Work item>
Line by line, check the data for the string "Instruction" and state how many lines have it, nothing more.

The input>
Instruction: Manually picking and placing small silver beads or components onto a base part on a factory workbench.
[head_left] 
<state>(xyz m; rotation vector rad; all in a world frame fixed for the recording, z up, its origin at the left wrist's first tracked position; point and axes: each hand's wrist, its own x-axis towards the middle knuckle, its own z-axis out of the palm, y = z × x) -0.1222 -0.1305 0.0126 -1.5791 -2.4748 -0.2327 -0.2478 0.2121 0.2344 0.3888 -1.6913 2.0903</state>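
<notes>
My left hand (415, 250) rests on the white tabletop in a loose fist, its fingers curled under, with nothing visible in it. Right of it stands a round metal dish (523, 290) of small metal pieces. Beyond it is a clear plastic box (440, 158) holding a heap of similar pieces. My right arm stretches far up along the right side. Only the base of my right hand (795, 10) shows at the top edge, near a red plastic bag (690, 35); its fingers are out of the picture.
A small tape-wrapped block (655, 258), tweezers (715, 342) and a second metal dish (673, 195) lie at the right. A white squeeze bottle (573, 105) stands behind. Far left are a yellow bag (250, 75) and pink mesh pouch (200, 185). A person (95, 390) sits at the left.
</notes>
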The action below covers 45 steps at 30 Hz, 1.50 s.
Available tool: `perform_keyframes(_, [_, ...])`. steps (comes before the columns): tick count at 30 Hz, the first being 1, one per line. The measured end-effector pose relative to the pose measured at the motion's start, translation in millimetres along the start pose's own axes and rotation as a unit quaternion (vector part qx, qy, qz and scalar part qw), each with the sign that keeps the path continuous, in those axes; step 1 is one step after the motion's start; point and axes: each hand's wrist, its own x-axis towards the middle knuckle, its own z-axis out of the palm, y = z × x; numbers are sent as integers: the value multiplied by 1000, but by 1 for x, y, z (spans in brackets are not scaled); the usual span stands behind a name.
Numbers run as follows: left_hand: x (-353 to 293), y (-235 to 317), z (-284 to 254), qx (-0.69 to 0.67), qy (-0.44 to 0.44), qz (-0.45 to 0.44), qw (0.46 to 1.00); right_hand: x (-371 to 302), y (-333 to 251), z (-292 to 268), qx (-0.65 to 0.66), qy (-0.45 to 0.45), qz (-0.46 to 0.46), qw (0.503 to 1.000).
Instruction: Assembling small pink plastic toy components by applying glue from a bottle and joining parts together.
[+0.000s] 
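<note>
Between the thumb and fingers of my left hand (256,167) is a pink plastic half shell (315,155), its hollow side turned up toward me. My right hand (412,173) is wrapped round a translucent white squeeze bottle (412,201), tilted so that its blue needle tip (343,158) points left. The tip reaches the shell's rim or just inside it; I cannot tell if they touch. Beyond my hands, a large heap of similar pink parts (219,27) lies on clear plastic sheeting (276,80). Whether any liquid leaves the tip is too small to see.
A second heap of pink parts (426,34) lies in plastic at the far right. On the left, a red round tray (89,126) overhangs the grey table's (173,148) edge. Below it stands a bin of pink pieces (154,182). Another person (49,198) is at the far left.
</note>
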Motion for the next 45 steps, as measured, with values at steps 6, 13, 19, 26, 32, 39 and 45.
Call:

Exercise response>
2